* _The data_
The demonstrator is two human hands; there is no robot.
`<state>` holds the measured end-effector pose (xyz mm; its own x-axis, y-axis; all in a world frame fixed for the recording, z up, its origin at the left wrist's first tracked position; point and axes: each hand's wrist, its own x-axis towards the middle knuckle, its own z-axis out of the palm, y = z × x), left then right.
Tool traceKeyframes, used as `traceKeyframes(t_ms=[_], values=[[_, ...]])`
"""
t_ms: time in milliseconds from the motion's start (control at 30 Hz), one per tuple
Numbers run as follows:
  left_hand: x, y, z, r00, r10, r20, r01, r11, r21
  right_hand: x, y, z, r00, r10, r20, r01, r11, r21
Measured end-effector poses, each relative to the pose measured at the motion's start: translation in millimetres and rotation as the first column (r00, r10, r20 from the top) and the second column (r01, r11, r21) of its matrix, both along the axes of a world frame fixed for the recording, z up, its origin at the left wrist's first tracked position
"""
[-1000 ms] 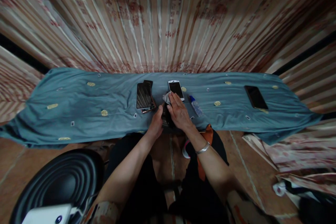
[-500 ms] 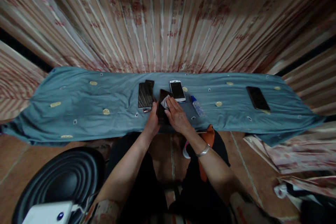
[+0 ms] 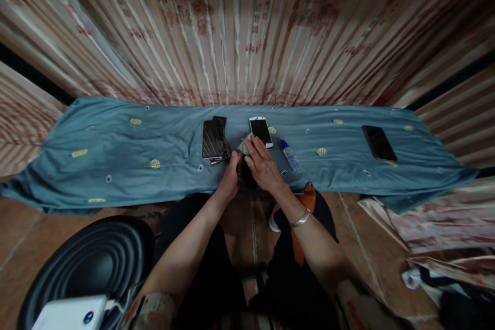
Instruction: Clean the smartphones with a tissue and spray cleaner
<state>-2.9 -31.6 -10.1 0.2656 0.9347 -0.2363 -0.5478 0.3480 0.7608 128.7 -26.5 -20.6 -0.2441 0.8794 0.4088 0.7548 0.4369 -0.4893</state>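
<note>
At the table's (image 3: 174, 139) near edge, left hand (image 3: 231, 175) is gripping dark phone (image 3: 246, 172) beneath right hand (image 3: 265, 165), whose close-set fingers are pressing cloth (image 3: 243, 146).

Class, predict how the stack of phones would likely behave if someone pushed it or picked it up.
The stack would probably slide apart if pushed, since its phones lie askew. The top phone may feel slippery, as its glossy surface shows striped reflections. Each should stay stiff, being a flat slab.

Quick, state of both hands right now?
Left hand: closed, holding a dark phone.
Right hand: holding a pale cloth against that phone.
</note>
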Motion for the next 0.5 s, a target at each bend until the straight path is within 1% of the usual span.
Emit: traceKeyframes(t_ms=[100, 200, 400, 500], values=[[-3.2, 5.7, -4.0, 0.998, 0.067, 0.021, -0.067, 0.998, -0.013, -6.3, -5.6, 1.1, 0.998, 0.065, 0.005, -0.065, 0.998, 0.003], [-4.1, 7.6, -6.5, 0.995, 0.100, 0.016, -0.100, 0.995, -0.004, -8.7, -6.9, 1.5, 0.996, 0.086, 0.004, -0.086, 0.996, 0.002], [0.8, 0.8, -3.4, 0.997, 0.022, -0.077, -0.021, 1.000, 0.009, -1.3, -0.3, -0.3, 1.000, 0.010, -0.002, -0.010, 1.000, 0.009], [1.8, 1.9, -0.8, 0.998, 0.029, -0.054, -0.029, 1.000, -0.001, -2.5, -1.6, -2.0, 0.999, 0.035, -0.008, -0.035, 0.999, 0.016]])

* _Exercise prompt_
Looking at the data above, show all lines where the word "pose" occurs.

* _Task result_
`<state>` holds the measured end-effector pose (xyz mm; its own x-axis, y-axis; all in a world frame fixed for the recording, z up, its origin at the left wrist's first tracked position; point and axes: each hand's wrist, its own x-axis towards the middle knuckle, its own z-axis out of the palm, y = z × x), left then right.
Measured end-effector poses, each relative to the pose measured at the motion's start: translation in millimetres and rotation as the first column (r00, r10, r20 from the top) and the second column (r01, r11, r21) of its matrix, both along the axes of a world frame fixed for the recording, z up, its origin at the left wrist's first tracked position

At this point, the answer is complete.